▶ What the exercise asks
Every line of the listing is to be returned exactly as given.

▶ Available data
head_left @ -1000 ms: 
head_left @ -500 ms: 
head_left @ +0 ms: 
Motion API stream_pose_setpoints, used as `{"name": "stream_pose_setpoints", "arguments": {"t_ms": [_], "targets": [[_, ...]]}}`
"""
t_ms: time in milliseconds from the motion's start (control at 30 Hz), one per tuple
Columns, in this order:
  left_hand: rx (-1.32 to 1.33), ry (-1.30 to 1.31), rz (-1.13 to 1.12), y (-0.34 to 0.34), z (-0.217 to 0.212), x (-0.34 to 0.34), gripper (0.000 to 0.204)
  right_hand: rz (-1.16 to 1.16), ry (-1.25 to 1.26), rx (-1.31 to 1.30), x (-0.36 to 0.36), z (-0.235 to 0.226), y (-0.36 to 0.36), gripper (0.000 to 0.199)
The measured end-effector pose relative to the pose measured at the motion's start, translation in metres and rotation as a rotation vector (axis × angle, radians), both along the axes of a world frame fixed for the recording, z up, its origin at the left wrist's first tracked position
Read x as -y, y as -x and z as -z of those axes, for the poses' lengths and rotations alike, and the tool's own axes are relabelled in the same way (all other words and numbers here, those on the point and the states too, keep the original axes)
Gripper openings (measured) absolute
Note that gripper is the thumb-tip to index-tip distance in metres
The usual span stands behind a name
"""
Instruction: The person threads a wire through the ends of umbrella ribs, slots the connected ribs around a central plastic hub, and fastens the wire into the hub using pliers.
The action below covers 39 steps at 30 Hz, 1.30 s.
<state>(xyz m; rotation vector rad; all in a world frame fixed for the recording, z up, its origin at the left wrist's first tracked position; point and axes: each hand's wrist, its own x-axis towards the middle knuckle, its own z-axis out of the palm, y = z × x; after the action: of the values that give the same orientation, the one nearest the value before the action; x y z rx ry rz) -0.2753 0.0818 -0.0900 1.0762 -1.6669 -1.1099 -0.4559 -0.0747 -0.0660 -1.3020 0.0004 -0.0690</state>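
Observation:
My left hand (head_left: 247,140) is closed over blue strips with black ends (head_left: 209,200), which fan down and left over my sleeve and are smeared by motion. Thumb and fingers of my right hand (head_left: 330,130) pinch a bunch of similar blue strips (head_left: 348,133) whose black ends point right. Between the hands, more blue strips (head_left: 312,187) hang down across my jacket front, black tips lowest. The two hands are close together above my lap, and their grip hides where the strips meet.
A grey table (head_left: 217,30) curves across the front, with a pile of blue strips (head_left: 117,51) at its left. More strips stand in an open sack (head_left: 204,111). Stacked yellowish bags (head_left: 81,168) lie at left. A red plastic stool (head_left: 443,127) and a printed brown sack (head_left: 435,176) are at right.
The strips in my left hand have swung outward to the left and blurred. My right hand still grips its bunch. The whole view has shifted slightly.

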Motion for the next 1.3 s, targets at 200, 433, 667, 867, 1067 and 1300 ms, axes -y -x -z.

▶ Solution
head_left @ -1000 ms: 
head_left @ -500 ms: 
head_left @ +0 ms: 
Motion API stream_pose_setpoints, used as `{"name": "stream_pose_setpoints", "arguments": {"t_ms": [_], "targets": [[_, ...]]}}`
"""
t_ms: time in milliseconds from the motion's start (control at 30 Hz), one per tuple
Columns, in this order:
  left_hand: rx (-1.32 to 1.33), ry (-1.30 to 1.31), rz (-1.13 to 1.12), y (-0.34 to 0.34), z (-0.217 to 0.212), x (-0.34 to 0.34), gripper (0.000 to 0.204)
  right_hand: rz (-1.16 to 1.16), ry (-1.25 to 1.26), rx (-1.31 to 1.30), x (-0.36 to 0.36), z (-0.235 to 0.226), y (-0.36 to 0.36), gripper (0.000 to 0.199)
The measured end-effector pose relative to the pose measured at the motion's start, translation in metres and rotation as a rotation vector (axis × angle, radians), both along the axes of a world frame fixed for the recording, z up, its origin at the left wrist's first tracked position
Read x as -y, y as -x and z as -z of those axes, for the poses' lengths and rotations alike, and the tool's own axes are relabelled in the same way (all other words and numbers here, those on the point and the states too, keep the original axes)
Gripper openings (measured) absolute
Note that gripper is the thumb-tip to index-tip distance in metres
The usual span stands behind a name
"""
Instruction: The person threads a wire through the ends of umbrella ribs, slots the connected ribs around a central plastic hub, and fastens the wire into the hub using pliers.
The action below covers 39 steps at 30 Hz, 1.30 s.
<state>(xyz m; rotation vector rad; all in a world frame fixed for the recording, z up, its origin at the left wrist's first tracked position; point and axes: each hand's wrist, its own x-axis towards the middle knuckle, its own z-axis out of the palm, y = z × x; after the action: of the values that give the same orientation, the one nearest the value before the action; x y z rx ry rz) -0.2753 0.0818 -0.0900 1.0762 -1.6669 -1.1099 -0.4559 -0.0747 -0.0660 -1.3020 0.0004 -0.0690</state>
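Observation:
My left hand (head_left: 247,140) is closed over blue strips with black ends (head_left: 209,200), which fan down and left over my sleeve and are smeared by motion. Thumb and fingers of my right hand (head_left: 330,130) pinch a bunch of similar blue strips (head_left: 348,133) whose black ends point right. Between the hands, more blue strips (head_left: 312,187) hang down across my jacket front, black tips lowest. The two hands are close together above my lap, and their grip hides where the strips meet.
A grey table (head_left: 217,30) curves across the front, with a pile of blue strips (head_left: 117,51) at its left. More strips stand in an open sack (head_left: 204,111). Stacked yellowish bags (head_left: 81,168) lie at left. A red plastic stool (head_left: 443,127) and a printed brown sack (head_left: 435,176) are at right.
The strips in my left hand have swung outward to the left and blurred. My right hand still grips its bunch. The whole view has shifted slightly.
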
Motion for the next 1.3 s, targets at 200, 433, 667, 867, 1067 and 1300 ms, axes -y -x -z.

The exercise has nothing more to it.